AIM OF THE TASK >> A single stretch of the material below is to be transcribed exactly, starting at the line with "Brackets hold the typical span" and ending after the line with "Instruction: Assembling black".
*** Opening RAW DATA ***
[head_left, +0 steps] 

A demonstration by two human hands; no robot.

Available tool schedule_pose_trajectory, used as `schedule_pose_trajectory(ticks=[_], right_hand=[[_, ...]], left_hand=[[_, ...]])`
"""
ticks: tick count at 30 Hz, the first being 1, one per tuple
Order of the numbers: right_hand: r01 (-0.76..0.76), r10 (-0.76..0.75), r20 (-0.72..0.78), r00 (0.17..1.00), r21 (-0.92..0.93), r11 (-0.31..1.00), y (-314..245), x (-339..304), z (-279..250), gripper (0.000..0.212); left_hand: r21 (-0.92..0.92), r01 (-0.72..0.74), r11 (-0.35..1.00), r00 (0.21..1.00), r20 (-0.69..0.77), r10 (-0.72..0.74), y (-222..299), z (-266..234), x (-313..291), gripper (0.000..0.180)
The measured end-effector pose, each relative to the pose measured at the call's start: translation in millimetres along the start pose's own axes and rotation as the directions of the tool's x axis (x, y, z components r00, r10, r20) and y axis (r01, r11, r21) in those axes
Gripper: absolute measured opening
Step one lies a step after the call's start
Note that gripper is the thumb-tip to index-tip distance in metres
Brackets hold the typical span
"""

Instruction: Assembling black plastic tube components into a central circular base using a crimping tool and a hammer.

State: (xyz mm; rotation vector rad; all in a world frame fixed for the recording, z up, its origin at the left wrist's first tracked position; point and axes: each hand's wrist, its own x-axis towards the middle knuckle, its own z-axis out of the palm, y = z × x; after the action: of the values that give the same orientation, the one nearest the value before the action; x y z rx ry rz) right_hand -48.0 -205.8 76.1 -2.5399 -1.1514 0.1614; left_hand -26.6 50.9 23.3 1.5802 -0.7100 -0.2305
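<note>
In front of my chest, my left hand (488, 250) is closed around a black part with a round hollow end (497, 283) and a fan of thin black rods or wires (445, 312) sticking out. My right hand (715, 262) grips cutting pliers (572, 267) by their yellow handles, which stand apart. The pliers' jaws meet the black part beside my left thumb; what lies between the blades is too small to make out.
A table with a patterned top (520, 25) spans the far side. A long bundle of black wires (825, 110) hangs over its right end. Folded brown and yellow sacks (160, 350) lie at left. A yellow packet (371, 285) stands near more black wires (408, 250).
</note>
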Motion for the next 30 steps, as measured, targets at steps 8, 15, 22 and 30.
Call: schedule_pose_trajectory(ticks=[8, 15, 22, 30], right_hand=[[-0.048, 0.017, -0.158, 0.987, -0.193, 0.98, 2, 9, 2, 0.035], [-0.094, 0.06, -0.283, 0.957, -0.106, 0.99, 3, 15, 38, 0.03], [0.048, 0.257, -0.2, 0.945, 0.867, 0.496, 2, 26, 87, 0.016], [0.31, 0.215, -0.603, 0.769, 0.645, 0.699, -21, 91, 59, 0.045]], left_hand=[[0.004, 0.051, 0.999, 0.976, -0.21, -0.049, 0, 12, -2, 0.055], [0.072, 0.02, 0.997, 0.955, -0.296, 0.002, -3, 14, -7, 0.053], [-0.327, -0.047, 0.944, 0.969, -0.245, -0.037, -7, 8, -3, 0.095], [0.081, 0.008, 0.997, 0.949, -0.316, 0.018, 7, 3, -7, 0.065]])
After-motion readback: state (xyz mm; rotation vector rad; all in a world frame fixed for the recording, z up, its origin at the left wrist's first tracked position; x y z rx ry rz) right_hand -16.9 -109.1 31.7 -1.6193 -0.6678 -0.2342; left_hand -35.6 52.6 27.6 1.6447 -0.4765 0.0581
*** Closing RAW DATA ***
RESPONSE TO THE EXERCISE >>
Brackets hold the typical span
"""

Instruction: Assembling black plastic tube components into a central circular base using a crimping tool and a hammer.

This finishes the exercise.